I've removed your email address from the subject line and re-titled this thread and moved it (in a roundabout way) to the Expat Tax branch, as I think you will receive answers faster here than in the UK branch.

Good luck to you!


----------



## diverseyharbor (Mar 26, 2013)

Thank you so much!! Where is the tax branch? I can't find it on the drop down choices?


----------



## JustLurking (Mar 25, 2015)

diverseyharbor said:


> Filling out my 2555 form, What if I was working for USA company in the UK? I was getting $ into my bank at home, but working from the UK. I want to fill out my USA company on the 2555 as I was working abroad but not sure if that counts. ... But does it count as foreign earned income on my usa taxes?

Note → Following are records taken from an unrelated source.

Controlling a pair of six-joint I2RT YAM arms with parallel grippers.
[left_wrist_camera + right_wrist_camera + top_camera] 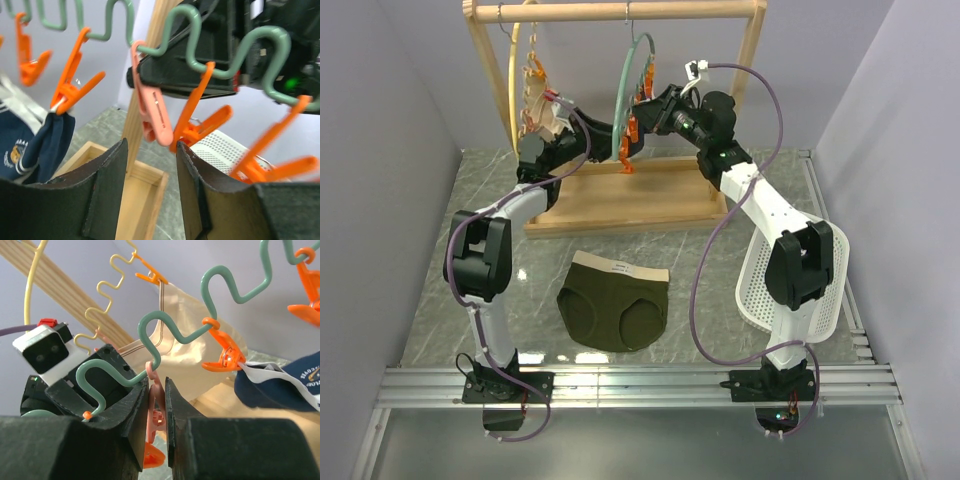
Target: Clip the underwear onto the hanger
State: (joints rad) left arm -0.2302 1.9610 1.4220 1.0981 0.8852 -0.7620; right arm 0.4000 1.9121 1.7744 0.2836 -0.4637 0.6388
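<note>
Left tool [151, 150] is up by the hanger [625, 85] with its two dark fingers apart. A pink clip [152, 112] hangs just above the gap, and nothing is held. Right tool [157, 390] has its flat black fingers close together, pressed on that same pink clip from both sides.

The hanger is a thin green wire bent into wiggly loops. Smooth plastic orange clips [225, 352] hang from the loops. One of them pinches a dark blue garment [280, 385] with a white edge.

Only the top view shows the underwear [615, 310]. It is soft and dark green with a tan band, and it lies flat on the table [430, 320], at 6 o'clock from the wooden rack [620, 12], well apart from both tools. At 3 o'clock from it sits a white basket [752, 285] full of small holes.

The right wrist view shows a thin yellow hanger [510, 90] with a smooth beige cloth [185, 340] clipped to it. The left wrist view shows the right tool's black body behind the pink clip.

The table looks like gray stone with pale lines. Plain pale walls [380, 150] stand around it.
</note>
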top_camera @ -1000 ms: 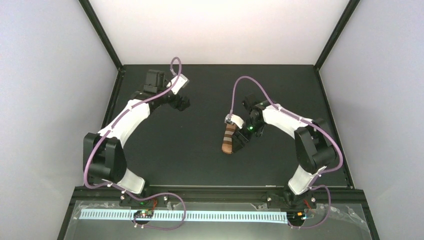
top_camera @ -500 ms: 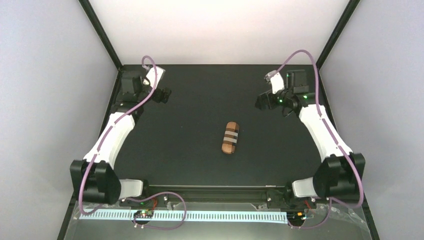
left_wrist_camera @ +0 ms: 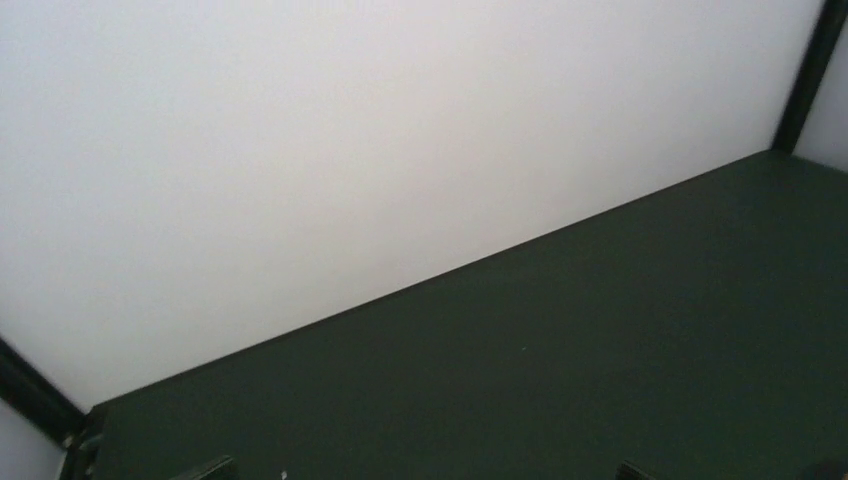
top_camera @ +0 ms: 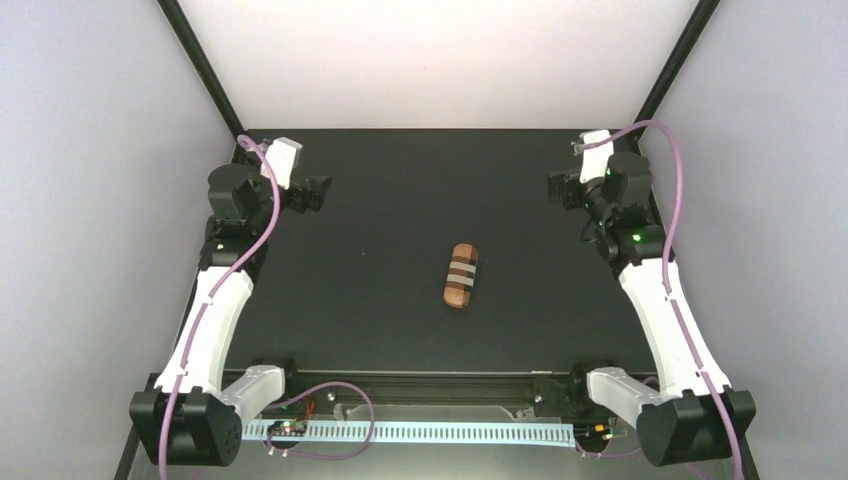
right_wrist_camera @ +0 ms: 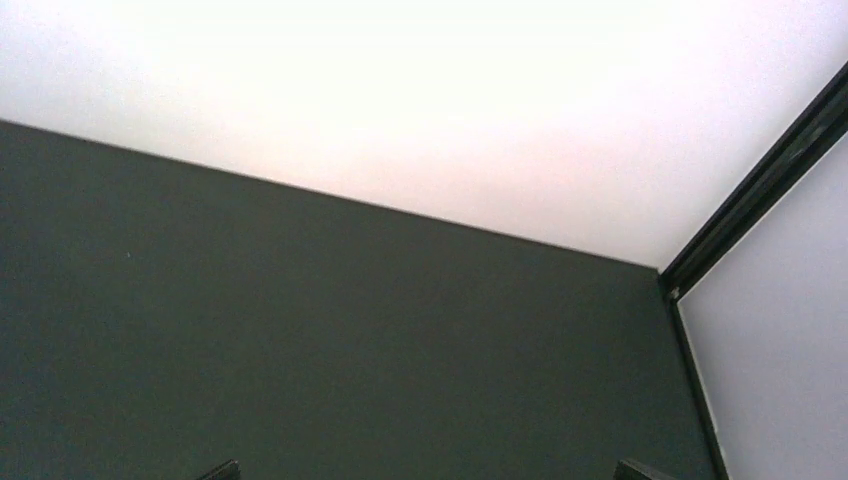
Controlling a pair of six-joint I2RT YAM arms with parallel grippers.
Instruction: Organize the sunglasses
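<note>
The sunglasses do not show in any view. A closed oblong brown case with pale stripes [top_camera: 461,275] lies alone in the middle of the black table [top_camera: 380,300]. My left gripper [top_camera: 316,193] hangs over the far left corner, open and empty. Well away from the case, over the far right corner, my right gripper [top_camera: 560,188] is likewise open and empty. In the left wrist view only the tips of the left gripper [left_wrist_camera: 418,473] show, wide apart over bare table. In the right wrist view the right gripper [right_wrist_camera: 428,473] looks the same.
White walls close off the back and both sides, with black corner posts [top_camera: 205,70] [top_camera: 672,70]. The arm bases sit on the rail at the near edge [top_camera: 430,385].
The right arm has pulled back from the case to the far right corner. The left arm has folded back toward the far left corner. The case has stayed put.
</note>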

The controlling factor is where you did this work. From the IRS:



> *Source of Earned Income*
> 
> The source of your earned income is the place where you perform the services for which you received the income. Foreign earned income is income you receive for performing personal services in a foreign country. Where or how you are paid has no effect on the source of the income. For example, income you receive for work done in France is income from a foreign source even if the income is paid directly to your bank account in the United States and your employer is located in New York City.
> 
> If you receive a specific amount for work done in the United States, you must report that amount as U.S. source income. If you cannot determine how much is for work done in the United States, or for work done partly in the United States and partly in a foreign country, determine the amount of U.S. source income using the method that most correctly shows the proper source of your income. In most cases you can make this determination on a time basis. U.S. source income is the amount that results from multiplying your total pay (including allowances, reimbursements other than for foreign moves, and noncash fringe benefits) by a fraction. The numerator (top number) is the number of days you worked within the United States. The denominator (bottom number) is the total number of days of work for which you were paid.


----------



## Bevdeforges (Nov 16, 2007)

As JustLurking has said, you're considered to be working in the country in which you are physically located while doing the work.


----------



## shony (Jun 13, 2019)

It does count to your foreign income. 
I got it from IRS site: "The source of your earned income is the place where you perform the services for which you received the income. Foreign earned income is income you receive for performing personal services in a foreign country. Where or how you are paid has no effect on the source of the income. For example, income you receive for work done in France is income from a foreign source even if the income is paid directly to your bank account in the United States and your employer is located in New York City."


----------